There is good reason for supposing that this source of error plays a prominent part in the illusions of the insane. Diseased centres may be accompanied by disordered peripheral structures, and so subjective sensation may frequently be the starting-point of the wildest illusions. Thus, a patient's horror of poison may have its first origin in some subjective gustatory sensation. Similarly, subjective tactual sensations may give rise to gross illusions, as when a patient "feels" his body attacked by foul and destructive creatures.

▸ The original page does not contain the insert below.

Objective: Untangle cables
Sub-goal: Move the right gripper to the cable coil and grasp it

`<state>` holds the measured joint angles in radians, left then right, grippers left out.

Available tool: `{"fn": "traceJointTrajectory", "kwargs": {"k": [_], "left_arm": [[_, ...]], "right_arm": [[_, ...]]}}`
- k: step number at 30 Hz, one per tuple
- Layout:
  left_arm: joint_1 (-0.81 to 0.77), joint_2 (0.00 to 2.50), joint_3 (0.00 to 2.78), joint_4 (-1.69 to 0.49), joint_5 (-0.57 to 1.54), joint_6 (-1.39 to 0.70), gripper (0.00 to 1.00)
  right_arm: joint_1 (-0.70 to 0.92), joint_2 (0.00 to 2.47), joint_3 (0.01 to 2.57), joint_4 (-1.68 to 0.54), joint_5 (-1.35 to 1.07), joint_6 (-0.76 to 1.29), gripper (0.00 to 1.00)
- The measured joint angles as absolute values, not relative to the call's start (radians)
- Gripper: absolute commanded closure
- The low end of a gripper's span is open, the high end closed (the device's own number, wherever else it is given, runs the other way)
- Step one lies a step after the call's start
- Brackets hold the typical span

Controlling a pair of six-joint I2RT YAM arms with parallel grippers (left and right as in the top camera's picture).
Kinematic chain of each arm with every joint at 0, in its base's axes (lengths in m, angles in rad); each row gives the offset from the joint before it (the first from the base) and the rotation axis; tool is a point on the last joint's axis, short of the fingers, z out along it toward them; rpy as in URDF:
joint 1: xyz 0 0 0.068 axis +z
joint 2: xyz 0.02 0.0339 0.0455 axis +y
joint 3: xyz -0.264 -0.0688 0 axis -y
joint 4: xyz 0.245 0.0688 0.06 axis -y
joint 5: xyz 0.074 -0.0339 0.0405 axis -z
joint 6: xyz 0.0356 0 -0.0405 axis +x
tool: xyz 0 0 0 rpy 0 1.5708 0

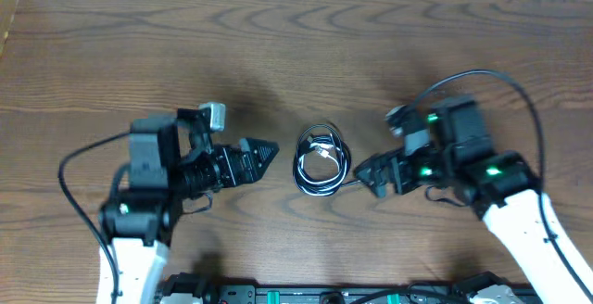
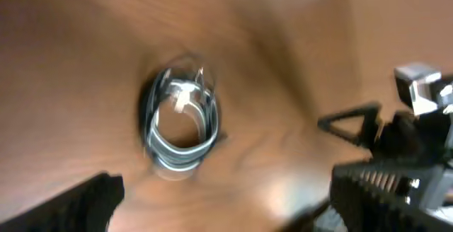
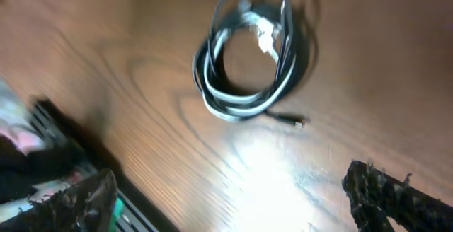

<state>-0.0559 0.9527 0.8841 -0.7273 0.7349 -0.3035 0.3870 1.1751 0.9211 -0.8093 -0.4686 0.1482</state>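
The cables (image 1: 321, 160) lie as one small coil of black and white cords on the wooden table, between the two arms. In the left wrist view the coil of cables (image 2: 180, 122) sits ahead of my left gripper (image 2: 226, 204), whose jaws stand wide apart with bare table between them. My left gripper (image 1: 262, 152) is just left of the coil, apart from it. My right gripper (image 1: 368, 174) is just right of it, open. In the right wrist view the cables (image 3: 248, 62) lie beyond my open right gripper (image 3: 233, 196), with a small plug end (image 3: 294, 121) sticking out toward it.
The wooden table (image 1: 296, 54) stretches bare behind the coil. A black rail with green lights (image 1: 306, 295) runs along the near edge. The right arm (image 2: 403, 140) shows in the left wrist view.
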Motion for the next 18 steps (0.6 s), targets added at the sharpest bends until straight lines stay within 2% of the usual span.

It may be well to remark that this mistaken interpretation of the seat or origin of subjective sensation is closely related to hallucination. In so far as the error involves the ascription of the sensation to a force external to the sense-organ, this part of the mental process must, when there is no such force present, be viewed as hallucinatory. Thus, the feeling of something creeping over the skin is an hallucination in the sense that it implies the idea of an object external to the skin. Similarly, the projection of an ocular impression due to retinal disturbance into the external field of vision, may rightly be named an hallucination. But the case is not always so clear as this. Thus, for example, when a gustatory sensation is the result of an altered condition of the saliva, it may be said that the error is as much an illusion as an hallucination.[31]

In a wide sense, again, all errors connected with those subjective sensations which arise from a stimulation of the peripheral regions of the nerve may be called illusions rather than hallucinations. Or, if they must be called hallucinations, they may be distinguished as "peripheral" from those "central" hallucinations which arise through an internal automatic excitation of the sensory centre. It is plain from this that the region of subjective sensation is an ambiguous region, where illusion and hallucination mix and become confused. To this point I shall have occasion to return by-and-by.

I have now probably said enough respecting the illusions that arise through the fact of there being fixed limits to our sensibility. The rationale of these illusions is that whenever the limit is reached, we tend to ignore it and to interpret the impression in the customary way.

Variations of Sensibility.

We will now pass to a number of illusions which depend on something variable in the condition of our sensibility, or some more or less exceptional organic circumstance. These variations may be momentary and transient or comparatively permanent. The illusion arises in each case from our ignoring the variation, and treating a given sensation under all circumstances as answering to one objective cause.

First of all, the variation of organic state may affect our mental representation of the strength of the stimulus or external cause. Here the fluctuation may be a temporary or a permanent one. The first case is illustrated in the familiar example of taking a room to be brighter than it is when emerging from a dark one. Another striking example is that of our sense of the temperature of objects, which is known to be strictly relative to a previous sensation, or more correctly to the momentary condition of the organ. Yet, though every intelligent person knows this, the deeply rooted habit of making sensation the measure of objective quality asserts its sway, and frequently leads us into illusion. The well-known experiment of first plunging one hand in cold water, the other in hot, and then dipping them both in tepid, is a startling example of this organized tendency. For here we are strongly disposed to accept the palpable contradiction that the same water is at once warm and cool.